Qui consomme ? Portraits et évolutions par tranche d’âge
Plusieurs tendances distinctes émergent selon les générations :
Les jeunes et l’alcool : le binge drinking gagne du terrain
Les adolescents et jeunes adultes (15-24 ans) consomment globalement moins régulièrement que les générations précédentes, mais les épisodes d’ivresse ponctuelle, souvent appelés « binge drinking », se multiplient lors de moments festifs. Ainsi :
- En 2021, 37 % des jeunes de 17 ans déclaraient au moins un épisode d’ivresse au cours de l’année (Enquête ESCAPAD, OFDT).
- La consommation régulière (au moins dix fois par mois) continue de décroître chez les lycéens : elle passe de 12 % en 2014 à 7 % en 2022.
Ce phénomène, source de risques immédiats (accidents, violences, prises de risques) et d’impacts à long terme, mobilise les acteurs de la prévention qui soulignent l’influence de la culture de groupe et de la banalisation sur les réseaux sociaux.
Adultes : des habitudes fortement liées au contexte social et professionnel
La tranche des 25 à 64 ans concentre la majorité de la consommation d’alcool en France, sous des formes variées : apéritif, repas, moments de convivialité professionnelle. Les différences restent marquées selon le milieu socio-professionnel : cadres et professions intellectuelles privilégient vins fins et spiritueux, tandis que les ouvriers présentent un risque accru de consommation excessive, notamment de bières et alcools forts, souvent liés au stress professionnel ou à la précarité.

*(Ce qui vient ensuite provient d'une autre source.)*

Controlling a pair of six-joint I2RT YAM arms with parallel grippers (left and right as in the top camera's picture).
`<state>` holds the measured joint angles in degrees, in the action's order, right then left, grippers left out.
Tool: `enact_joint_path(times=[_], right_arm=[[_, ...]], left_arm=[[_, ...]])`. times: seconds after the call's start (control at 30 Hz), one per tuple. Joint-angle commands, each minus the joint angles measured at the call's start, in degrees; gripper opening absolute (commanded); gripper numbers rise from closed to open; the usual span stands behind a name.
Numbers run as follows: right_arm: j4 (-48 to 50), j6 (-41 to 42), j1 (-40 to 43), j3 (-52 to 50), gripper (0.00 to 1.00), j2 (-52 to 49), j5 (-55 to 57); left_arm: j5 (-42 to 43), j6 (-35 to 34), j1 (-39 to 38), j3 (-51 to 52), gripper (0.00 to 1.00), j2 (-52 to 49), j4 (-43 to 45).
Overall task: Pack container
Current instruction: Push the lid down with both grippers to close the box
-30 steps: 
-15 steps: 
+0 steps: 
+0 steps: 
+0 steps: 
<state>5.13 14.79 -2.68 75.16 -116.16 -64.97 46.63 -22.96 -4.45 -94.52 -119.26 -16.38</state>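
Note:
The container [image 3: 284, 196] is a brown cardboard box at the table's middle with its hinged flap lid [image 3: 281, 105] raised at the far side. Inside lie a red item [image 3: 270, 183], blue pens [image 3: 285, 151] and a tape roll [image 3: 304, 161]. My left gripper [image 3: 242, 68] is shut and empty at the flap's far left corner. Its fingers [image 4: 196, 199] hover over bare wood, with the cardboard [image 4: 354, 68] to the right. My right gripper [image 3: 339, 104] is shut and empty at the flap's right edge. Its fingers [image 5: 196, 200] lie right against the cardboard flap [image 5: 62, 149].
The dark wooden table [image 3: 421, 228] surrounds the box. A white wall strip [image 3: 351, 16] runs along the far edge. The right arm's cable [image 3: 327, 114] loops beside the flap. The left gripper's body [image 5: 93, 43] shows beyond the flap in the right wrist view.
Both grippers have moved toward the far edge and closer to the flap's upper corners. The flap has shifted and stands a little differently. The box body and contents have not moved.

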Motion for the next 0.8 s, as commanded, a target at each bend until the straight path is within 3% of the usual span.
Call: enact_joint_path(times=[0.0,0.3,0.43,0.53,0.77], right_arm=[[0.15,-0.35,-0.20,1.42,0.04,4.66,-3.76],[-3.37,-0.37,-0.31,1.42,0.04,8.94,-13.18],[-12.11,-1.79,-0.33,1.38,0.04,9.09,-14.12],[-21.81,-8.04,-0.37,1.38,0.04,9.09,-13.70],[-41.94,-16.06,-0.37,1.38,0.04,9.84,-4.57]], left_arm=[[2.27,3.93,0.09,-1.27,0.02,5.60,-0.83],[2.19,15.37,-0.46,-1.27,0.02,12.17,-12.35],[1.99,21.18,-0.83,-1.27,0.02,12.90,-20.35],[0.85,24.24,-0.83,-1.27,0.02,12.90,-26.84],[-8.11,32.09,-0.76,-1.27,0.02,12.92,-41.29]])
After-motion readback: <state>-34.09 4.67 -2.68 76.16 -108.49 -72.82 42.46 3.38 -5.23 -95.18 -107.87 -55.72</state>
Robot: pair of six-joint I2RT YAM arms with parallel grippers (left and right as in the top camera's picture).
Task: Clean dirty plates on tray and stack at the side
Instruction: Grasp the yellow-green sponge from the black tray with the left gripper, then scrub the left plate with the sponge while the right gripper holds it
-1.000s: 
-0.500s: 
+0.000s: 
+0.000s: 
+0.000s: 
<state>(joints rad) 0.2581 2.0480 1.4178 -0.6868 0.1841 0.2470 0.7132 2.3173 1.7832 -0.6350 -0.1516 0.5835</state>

La pandémie de Covid-19 a amplifié certains usages chez les adultes : l’isolement ou le télétravail ont pu conduire à des consommations plus solitaires ou ritualisées, en dehors des contextes festifs habituels (source : ONERBA, 2022).
Seniors : un enjeu émergent et sous-estimé
Après 65 ans, la baisse de la consommation régulière ne doit pas masquer certains risques. Beaucoup de personnes âgées continuent une consommation ancienne, parfois quotidienne, sans toujours percevoir l’évolution des risques (interactions médicamenteuses, fragilité physique). L’alcoolisme caché chez les seniors est ainsi une problématique peu visible mais en augmentation, selon les médecins gériatres interrogés (source : Fédération Française d’Addictologie).